Arvo e i suoi uomini videro il cielo coprirsi di un una fitta coltre nera. Quel momento parve eterno, ed eterno rimase nella mente dei sopravvissuti. Qualcuno gridò che il dio degli inferi fosse stato invocato dai Malderriani, alcuni pregarono e altri tacquero solamente. Poi una neve scura ricadde terribile sul suolo seminando morte e distruzione. Le frecce si abbatterono per molti istanti, scanditi dal terribile suono dell’ariete, per un totale di circa dieci ondate da mille colpi. il terreno e le torri erano ricoperte da dardi. Non c’era tempo per accertarsi dei danni. I balestrieri spuntarono da dietro le merlature e scagliarono il maggiore numero possibile di frecce prima di tornare ai ripari. Dall’anello interno di mura partì un numero esiguo di dardi che tuttavia colpì con successo.
 
Arvo raggiunse i balestrieri e con l’aiuto di alcuni uomini gettò delle pesanti pietre dalle merlature. 

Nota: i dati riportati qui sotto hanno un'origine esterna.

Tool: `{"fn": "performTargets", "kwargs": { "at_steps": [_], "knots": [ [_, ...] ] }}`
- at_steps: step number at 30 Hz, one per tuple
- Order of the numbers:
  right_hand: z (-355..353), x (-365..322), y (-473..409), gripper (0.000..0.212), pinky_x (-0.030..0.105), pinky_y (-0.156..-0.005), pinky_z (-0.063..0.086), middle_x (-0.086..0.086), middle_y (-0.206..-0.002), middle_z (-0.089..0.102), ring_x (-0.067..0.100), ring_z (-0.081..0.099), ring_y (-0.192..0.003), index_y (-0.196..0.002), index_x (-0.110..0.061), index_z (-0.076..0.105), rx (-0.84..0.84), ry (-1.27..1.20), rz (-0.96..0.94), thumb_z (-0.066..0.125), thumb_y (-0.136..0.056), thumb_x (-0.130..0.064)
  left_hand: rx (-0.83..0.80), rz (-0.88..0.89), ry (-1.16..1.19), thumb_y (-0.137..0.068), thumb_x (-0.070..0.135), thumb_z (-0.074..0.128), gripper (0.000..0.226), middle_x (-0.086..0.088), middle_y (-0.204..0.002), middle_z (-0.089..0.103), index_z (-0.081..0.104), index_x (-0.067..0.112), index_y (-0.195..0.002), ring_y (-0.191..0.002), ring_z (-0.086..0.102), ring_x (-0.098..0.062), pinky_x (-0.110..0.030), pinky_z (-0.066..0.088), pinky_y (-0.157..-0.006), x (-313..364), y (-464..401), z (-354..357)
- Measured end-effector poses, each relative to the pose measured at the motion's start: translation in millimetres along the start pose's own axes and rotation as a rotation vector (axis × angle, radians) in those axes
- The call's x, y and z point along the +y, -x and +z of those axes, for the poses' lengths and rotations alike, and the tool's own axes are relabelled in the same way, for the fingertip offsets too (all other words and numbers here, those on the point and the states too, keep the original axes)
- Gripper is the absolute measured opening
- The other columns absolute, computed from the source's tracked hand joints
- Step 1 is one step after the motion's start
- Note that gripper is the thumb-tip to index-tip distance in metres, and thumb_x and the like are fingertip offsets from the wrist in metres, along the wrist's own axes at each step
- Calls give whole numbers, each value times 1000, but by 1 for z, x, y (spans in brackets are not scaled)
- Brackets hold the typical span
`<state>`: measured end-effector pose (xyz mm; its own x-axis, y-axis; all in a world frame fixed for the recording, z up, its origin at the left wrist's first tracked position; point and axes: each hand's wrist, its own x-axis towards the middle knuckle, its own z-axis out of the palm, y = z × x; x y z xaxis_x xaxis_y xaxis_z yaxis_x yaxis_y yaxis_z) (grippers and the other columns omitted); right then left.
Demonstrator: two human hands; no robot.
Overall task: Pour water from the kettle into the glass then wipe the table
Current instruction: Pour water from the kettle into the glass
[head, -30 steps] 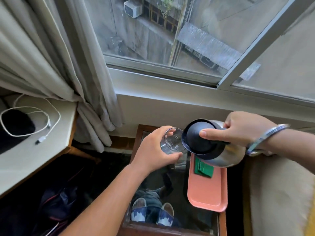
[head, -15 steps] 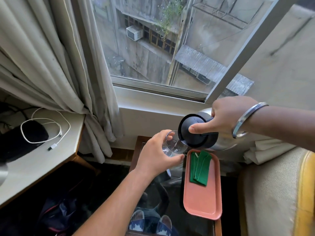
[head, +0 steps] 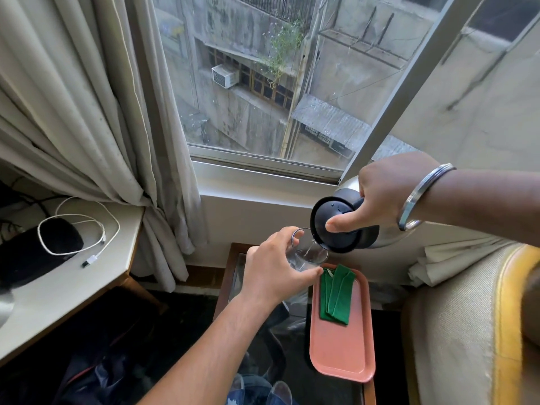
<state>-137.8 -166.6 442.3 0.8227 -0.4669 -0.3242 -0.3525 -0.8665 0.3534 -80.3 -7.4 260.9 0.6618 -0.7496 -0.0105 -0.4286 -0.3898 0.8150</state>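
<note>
My left hand (head: 271, 268) grips a clear glass (head: 308, 252) and holds it above the far end of a glass-topped wooden table (head: 230, 276). The steel kettle with a black lid (head: 336, 226) is in my right hand (head: 382, 194), tipped steeply to the left with its spout over the glass rim. My thumb presses on the lid. A thin stream of water falls into the glass. Below, a folded green cloth (head: 336, 293) lies on a pink tray (head: 342, 346).
A pale desk (head: 58, 287) at the left carries a black pouch (head: 32, 252) and a white cable (head: 96, 232). Curtains (head: 87, 112) hang beside the window (head: 277, 83). A beige and yellow armchair (head: 467, 317) stands at the right.
The kettle has tipped further and water now runs into the glass. Both hands have stayed together over the table's far end while my head has lifted, showing more window.
</note>
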Motion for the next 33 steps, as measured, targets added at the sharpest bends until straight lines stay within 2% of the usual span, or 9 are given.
{"fn": "performTargets", "kwargs": {
  "at_steps": [5,11,18,24,33],
  "knots": [
    [-8,4,9,84,26,-50,40,0,-52,56,23,53,-51,-51,-16,50,7,13,2,34,-44,-98,19,0,6,-67,64,77,69,21,-109,66,55,39,-128,-100,63,-4,-44,49,-100,9,2,4],
    [-14,4,16,83,28,-53,43,0,-53,57,22,54,-52,-51,-16,50,40,62,-14,34,-43,-97,19,2,7,-64,65,76,67,21,-106,66,55,41,-123,-97,64,-4,-46,52,-97,16,2,5],
    [-20,4,21,82,28,-53,41,1,-53,57,23,55,-54,-51,-17,49,82,100,-31,35,-45,-97,34,12,-6,-64,66,74,65,22,-104,65,55,41,-121,-95,63,-3,-43,51,-95,22,3,5],
    [-27,6,23,82,28,-53,41,0,-52,55,21,51,-51,-55,-16,50,118,142,-46,35,-46,-97,42,13,-18,-68,62,77,64,23,-107,64,55,41,-123,-96,61,-2,-36,40,-95,25,1,5],
    [-35,15,25,87,28,-53,44,2,-48,55,24,52,-48,-50,-14,52,183,190,-58,30,-42,-98,50,18,-18,-67,62,77,64,22,-106,65,55,40,-123,-96,61,-3,-34,38,-93,32,-2,9]
  ]
}}
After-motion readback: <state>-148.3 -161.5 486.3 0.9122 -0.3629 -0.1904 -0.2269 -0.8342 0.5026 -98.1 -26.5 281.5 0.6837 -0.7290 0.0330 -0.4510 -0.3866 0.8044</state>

Il comandante nei giorni precedenti aveva fatto accumulare feci e urine in secchi, che vennero poi svuotati sulle teste dei nemici. Alcuni tra i Malderriani vomitarono diventando facili bersagli dei balestrieri, altri rimasero indifferenti e non si arrestarono. Dal campo degli assalitori si innalzarono molte pietre che colpirono a più riprese i balestrieri e, mentre alcuni si salvarono grazie all’elmo, altri, sprovvisti, caddero uccisi sul colpo.
Una nuova ondata di frecce partì dalle retroguardie Malderriane e un dardo vagante si conficcò nel petto di un fante che ricadde di peso su Arvo schiacciandolo. 
Le porte con un cigolio sinistro annunciarono l’imminente cedimento: un combattimento diretto era impensabile. Il comandante ordinò a tutti di ritirarsi nell’anello interno. Il primo blocco era perso. 
Mentre gli ultimi entravano nel secondo ordine di mura le porte cedettero e i fanti Malderriani in massa penetrarono nel blocco come un torrente in piena. Una ventina di uomini della fanteria di Torwyn, raggiunta dai nemici mentre le porte venivano chiuse fu costretta a girarsi per far indietreggiare il nemico. I loro compagni si ritrovarono a loro volta obbligati a chiudergli la porta alle spalle. Morirono tutti in pochi istanti, facendo involontariamente guadagnare agli altri il tempo necessario per fuggire. 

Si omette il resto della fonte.